Book review

I confess to being a lazy reader of murder mysteries. What I mean by that is that I am comfortable with learning whodunnit when the author is ready to let me know, and not before. Of course I spot the red herrings, the introduction of what appears to be a peripheral character who is actually a suspect, and so on. But I know that a well-written book – and Richard Osman is an author who takes care with his plot construction – will provide just enough information to make the resolution of the mystery almost impossible to guess in advance, but to appear fairly obvious once it is revealed. I don’t see mysteries as a battle between me and the author to prove who is the cleverest – the contract between us is for the author to entertain the reader, challenge them a little bit, maybe even educate them, while not making them feel inferior or stupid, and never ever cheating (untraceable poisons and the like).

I say this because I worked out ‘whodunnit’ in this, the fourth of Osman’s Thursday Murder Club series, fairly early on – avoiding spoilers, it is someone who falls into the category I describe above – and that the mystery we are presented with isn’t the real mystery after all. I explain this a little more in the section marked ‘SPOILERS’ below. But that doesn’t mean the novel wasn’t enjoyable. It is always pleasant to spend time with the club members, who Osman stubbornly refuses to kill off (despite my clear prediction in my review of the original novel in the series that he would do so early on in book two).
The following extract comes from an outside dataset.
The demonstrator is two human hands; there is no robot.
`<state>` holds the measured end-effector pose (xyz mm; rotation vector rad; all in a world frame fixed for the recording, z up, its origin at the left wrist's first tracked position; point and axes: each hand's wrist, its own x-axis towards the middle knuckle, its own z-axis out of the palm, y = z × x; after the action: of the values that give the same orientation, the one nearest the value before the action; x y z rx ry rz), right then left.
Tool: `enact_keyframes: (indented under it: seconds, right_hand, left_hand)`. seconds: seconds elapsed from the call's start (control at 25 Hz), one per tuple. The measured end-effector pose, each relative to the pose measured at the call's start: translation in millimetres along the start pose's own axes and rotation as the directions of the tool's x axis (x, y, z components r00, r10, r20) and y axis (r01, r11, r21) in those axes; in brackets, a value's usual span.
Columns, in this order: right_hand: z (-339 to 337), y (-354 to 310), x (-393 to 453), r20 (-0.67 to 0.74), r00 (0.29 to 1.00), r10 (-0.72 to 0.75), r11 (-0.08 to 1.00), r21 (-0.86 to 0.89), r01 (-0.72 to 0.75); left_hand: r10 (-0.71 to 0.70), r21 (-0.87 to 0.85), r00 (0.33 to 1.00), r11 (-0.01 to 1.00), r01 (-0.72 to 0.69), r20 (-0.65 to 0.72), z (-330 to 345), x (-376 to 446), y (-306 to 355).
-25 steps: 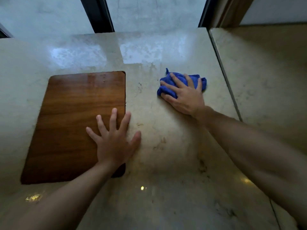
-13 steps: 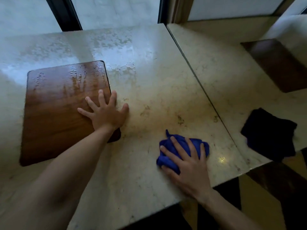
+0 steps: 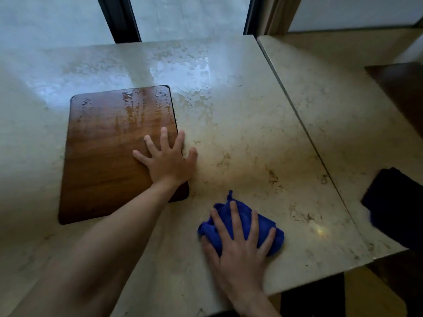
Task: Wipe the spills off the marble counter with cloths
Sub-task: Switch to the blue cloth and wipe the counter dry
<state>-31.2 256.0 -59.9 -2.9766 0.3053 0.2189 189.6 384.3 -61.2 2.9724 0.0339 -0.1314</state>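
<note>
My right hand (image 3: 238, 245) presses flat on a crumpled blue cloth (image 3: 266, 227) near the front edge of the beige marble counter (image 3: 240, 138). My left hand (image 3: 168, 160) lies flat with fingers spread, over the right edge of a brown wooden board (image 3: 103, 156) and partly on the marble. Droplets and a wet film (image 3: 194, 72) cover the far part of the counter and the top of the board.
A seam (image 3: 304, 131) splits the counter from a second marble slab on the right, where a dark cloth (image 3: 393, 202) lies at the front edge and another dark board (image 3: 402, 88) sits behind. Windows with dark frames stand behind the counter.
My right hand has dragged the blue cloth from the far middle of the counter toward its front edge. My left hand has stayed on the board. My view has shifted back and to the right.
</note>
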Motion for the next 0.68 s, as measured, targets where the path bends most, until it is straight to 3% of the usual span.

If anything he has expanded his cast of characters, with other residents of Coopers Chase being introduced into the crime-fighting team, including an older person who knows how to use computers (bit of a patronising portrait I thought – not all old people are clueless when it comes to technology) and another who is the victim of a pretty transparent romance fraud. The relationships of the wider cast, police officers Chris and Donna, builder Bogdan and drug dealer Connie all make little or no progress – there is talk of an engagement, but nothing more. If you haven’t read the previous books in the series, or like me have a poor memory for novels read without the full beam of your attention, then you might struggle a little working out who is who – backstories are very lightly sketched.
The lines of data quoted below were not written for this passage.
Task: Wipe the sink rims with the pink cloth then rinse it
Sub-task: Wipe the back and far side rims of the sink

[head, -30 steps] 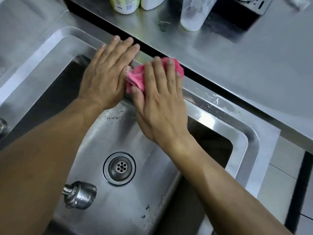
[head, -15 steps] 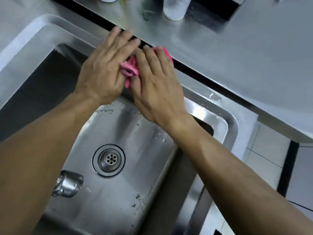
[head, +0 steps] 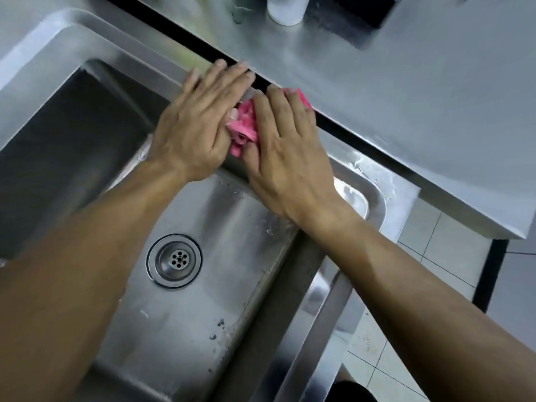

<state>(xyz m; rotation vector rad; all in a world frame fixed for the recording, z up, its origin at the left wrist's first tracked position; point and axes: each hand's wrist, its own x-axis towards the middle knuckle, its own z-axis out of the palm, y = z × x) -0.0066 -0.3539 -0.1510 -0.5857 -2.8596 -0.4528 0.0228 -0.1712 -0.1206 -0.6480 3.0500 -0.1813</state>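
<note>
A bunched pink cloth [head: 243, 127] lies on the far rim [head: 139, 58] of a stainless steel sink, mostly covered by my hands. My right hand [head: 287, 158] presses flat on the cloth, fingers together and pointing away from me. My left hand [head: 200, 123] lies flat beside it on the rim, its thumb side touching the cloth's left edge. Only a crumpled middle part and a far corner of the cloth show between and beyond the fingers.
The sink basin has a round drain [head: 174, 261] and water drops on its floor. A dark gap [head: 185, 39] separates the rim from a steel counter [head: 406, 97] carrying a translucent cup [head: 287, 8]. White tiled floor [head: 435, 250] shows at right.
The view shifted, so the sink moved in the frame and the tap spout left view. Both hands stay pressed together on the cloth, which has bunched up more between them.
</note>
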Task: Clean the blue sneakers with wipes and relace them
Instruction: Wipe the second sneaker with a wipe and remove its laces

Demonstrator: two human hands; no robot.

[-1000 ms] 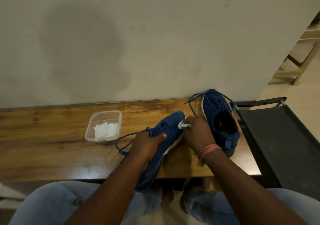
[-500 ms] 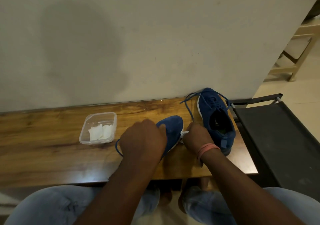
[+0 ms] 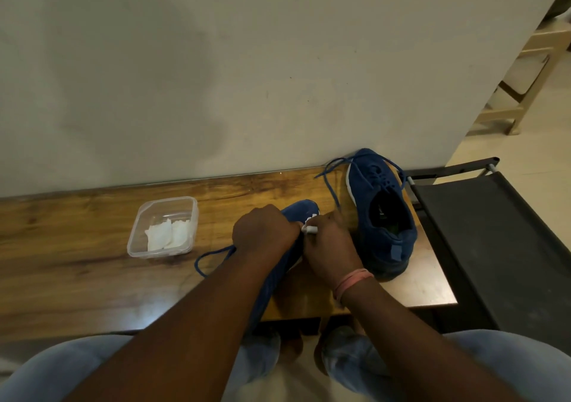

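Head view: left hand grips the near sneaker while right hand pinches a wipe against its toe; wiping step, next likely firmer strokes along the sole edge.

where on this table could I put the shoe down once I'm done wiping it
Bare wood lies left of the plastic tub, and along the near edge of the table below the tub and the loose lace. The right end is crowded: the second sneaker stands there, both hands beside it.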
I also struggled with the subplot involving former spy Elizabeth and her husband Stephen, as they face his advancing dementia. Again I can’t really write at any length about this thread of the novel without spoilers, so I again refer you to the text below.

As to what happens, well if you have read one Thursday Murder Club you have really read them all. Someone is murdered, other crimes follow, and the four pensioners solve the crime using unorthodox means and a considerable amount of tea and cake. Stereotypes about old age are both challenged and used as a source of comedy, particularly through the well-meaning character of Joyce, who is endlessly curious but a little adrift in the modern world.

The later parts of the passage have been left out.